KUTIPAN – Sabtu 1 September 2025 di Stadion Temenggung Abdul Jamal, suasana bukan main riuhnya. Ribuan pasang mata menatap lapangan dengan tegang, sorak dan peluit jadi satu, seperti orkestra khas final yang menandai siapa paling tangguh di rumput hijau.
Final Piala Bergilir Wali Kota Batam dan Piala Tetap Wakil Wali Kota Batam 2025 mempertemukan PS Batam dan RPC, dua tim yang sepanjang turnamen tampil menggigit dan bikin penonton enggan ke kantin.
Di tengah tribun utama, Wali Kota Batam, Amsakar Achmad, hadir langsung menyaksikan laga puncak itu. Tak cuma duduk manis, wajahnya tampak ikut tegang tiap kali bola nyaris masuk gawang.
Setelah 90 menit penuh adrenalin, RPC sukses menaklukkan PS Batam dengan skor 2–0. Dua gol yang bukan cuma bikin fans RPC melompat kegirangan, tapi juga menegaskan siapa penguasa lapangan tahun ini. Posisi ketiga disabet oleh A7, sementara Kelimutu FC harus puas di urutan keempat.
Usai pertandingan, Amsakar naik ke podium dan menyampaikan apresiasi yang hangat untuk semua pihak—pemain, panitia, dan masyarakat. Ia menegaskan nilai utama dari olahraga bukan semata kemenangan, melainkan kebersamaan dan sikap sportif.
“Hari ini kita menyaksikan pertandingan yang penuh sportivitas. Rivalitas hanya ada di lapangan, di luar itu kita semua satu dalam semangat olahraga,” ujar Amsakar.
Kalimat itu terasa menampar lembut ego para suporter garis keras—bahwa sepak bola sejatinya bukan perang, tapi pesta yang dirayakan bersama.
Amsakar kemudian melanjutkan, bicara soal masa depan olahraga Batam. Menurutnya, turnamen semacam ini tak boleh berhenti di seremoni tahunan. Lebih dari itu, ia melihat Piala Wali Kota Batam sebagai bagian penting dari ekosistem pembinaan atlet muda.
“Tidak akan lahir prestasi tanpa kompetisi. Kompetisi yang baik harus dilaksanakan secara rutin, karena dari sanalah muncul pemain-pemain handal yang dapat mengharumkan nama Batam,” tambahnya.
Ada logika yang sulit dibantah di sana.

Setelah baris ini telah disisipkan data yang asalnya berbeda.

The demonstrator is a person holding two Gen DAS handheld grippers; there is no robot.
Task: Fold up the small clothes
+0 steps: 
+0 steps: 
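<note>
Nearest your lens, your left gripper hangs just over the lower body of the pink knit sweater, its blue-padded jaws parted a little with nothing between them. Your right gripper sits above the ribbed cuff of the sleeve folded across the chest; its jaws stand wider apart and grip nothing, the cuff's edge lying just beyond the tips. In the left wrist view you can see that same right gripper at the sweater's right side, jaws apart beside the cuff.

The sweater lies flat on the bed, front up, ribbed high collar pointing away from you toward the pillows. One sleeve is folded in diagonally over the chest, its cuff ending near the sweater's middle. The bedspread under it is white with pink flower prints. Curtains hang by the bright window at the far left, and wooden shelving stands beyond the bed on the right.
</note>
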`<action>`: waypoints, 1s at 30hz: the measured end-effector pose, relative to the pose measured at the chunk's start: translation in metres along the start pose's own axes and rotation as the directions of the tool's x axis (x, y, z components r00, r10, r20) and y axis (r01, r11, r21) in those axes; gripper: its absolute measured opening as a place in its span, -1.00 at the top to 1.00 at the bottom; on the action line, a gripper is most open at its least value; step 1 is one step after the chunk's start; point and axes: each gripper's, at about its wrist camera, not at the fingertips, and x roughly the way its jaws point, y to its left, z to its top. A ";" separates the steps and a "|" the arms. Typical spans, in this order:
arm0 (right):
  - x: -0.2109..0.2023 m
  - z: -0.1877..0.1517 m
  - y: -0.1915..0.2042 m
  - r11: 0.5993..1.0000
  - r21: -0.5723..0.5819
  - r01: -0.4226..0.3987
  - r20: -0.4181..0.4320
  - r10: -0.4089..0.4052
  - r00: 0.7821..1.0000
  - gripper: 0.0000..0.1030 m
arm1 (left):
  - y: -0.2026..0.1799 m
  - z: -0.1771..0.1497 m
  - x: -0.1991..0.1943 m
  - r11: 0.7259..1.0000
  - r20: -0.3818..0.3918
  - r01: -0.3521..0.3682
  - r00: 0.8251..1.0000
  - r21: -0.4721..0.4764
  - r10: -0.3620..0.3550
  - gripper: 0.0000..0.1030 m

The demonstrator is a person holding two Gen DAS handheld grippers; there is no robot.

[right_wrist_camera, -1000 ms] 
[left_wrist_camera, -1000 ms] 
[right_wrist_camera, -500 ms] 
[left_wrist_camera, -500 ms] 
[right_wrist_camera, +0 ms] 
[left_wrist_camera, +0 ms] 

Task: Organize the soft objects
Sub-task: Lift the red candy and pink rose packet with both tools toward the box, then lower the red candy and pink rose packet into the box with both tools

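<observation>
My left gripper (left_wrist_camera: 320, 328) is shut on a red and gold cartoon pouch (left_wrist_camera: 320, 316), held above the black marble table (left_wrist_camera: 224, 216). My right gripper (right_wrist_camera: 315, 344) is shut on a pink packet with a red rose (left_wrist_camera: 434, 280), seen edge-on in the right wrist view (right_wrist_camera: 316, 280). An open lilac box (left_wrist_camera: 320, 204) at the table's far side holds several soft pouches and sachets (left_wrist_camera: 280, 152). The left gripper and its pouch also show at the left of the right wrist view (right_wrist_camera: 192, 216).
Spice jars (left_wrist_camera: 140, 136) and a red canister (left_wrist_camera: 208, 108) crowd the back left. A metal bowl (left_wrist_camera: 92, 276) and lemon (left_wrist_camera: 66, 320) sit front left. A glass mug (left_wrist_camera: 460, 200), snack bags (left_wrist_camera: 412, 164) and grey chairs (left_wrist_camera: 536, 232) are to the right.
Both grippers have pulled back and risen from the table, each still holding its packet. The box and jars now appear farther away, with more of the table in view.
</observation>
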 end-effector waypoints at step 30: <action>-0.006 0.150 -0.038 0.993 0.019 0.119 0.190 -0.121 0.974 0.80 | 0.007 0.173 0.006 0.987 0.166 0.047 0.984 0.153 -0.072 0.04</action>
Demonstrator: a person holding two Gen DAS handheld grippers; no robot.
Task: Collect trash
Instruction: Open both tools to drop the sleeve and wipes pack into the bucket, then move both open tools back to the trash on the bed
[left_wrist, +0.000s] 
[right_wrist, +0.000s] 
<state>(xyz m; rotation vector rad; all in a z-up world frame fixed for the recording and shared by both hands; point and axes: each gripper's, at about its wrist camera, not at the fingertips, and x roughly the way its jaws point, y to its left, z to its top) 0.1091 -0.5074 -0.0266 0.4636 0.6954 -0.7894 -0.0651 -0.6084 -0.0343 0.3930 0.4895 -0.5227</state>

Prestasi memang tidak lahir dari pidato atau foto bareng trofi, tapi dari lapangan yang terus hidup oleh pertandingan dan semangat bersaing sehat.
Selama 16 hari pelaksanaan turnamen, atmosfer sepak bola di Batam terasa berbeda. Lapangan jadi lebih hidup, masyarakat ikut larut dalam euforia, dan banyak yang mendadak jadi komentator dadakan di warung kopi. Semua berlangsung lancar tanpa insiden berarti, sesuatu yang jarang terjadi di turnamen lokal berskala besar.
“Saya bangga karena semuanya berjalan sangat baik. Ini bukti bahwa insan olahraga Batam sudah matang dan mampu membina generasi berprestasi,” ucap Amsakar.
Ucapan itu menutup rangkaian panjang kompetisi yang penuh energi. Di akhir acara, Amsakar Achmad menyerahkan langsung Piala Bergilir dan Piala Tetap kepada para juara. Sorak, tepuk tangan, dan sedikit semburan konfeti dari panitia jadi latar kemenangan yang layak dirayakan.
Kejuaraan ini bukan hanya urusan skor akhir. Di balik gemuruh stadion, ada semangat baru: Batam sedang membangun kembali gairah sepak bolanya. Pemerintah kota berkomitmen melanjutkan dukungan bagi kegiatan olahraga, agar dari lapangan-lapangan ini kelak lahir pemain yang bisa membuat publik nasional bertanya, “anak Batam yang mana, tuh?”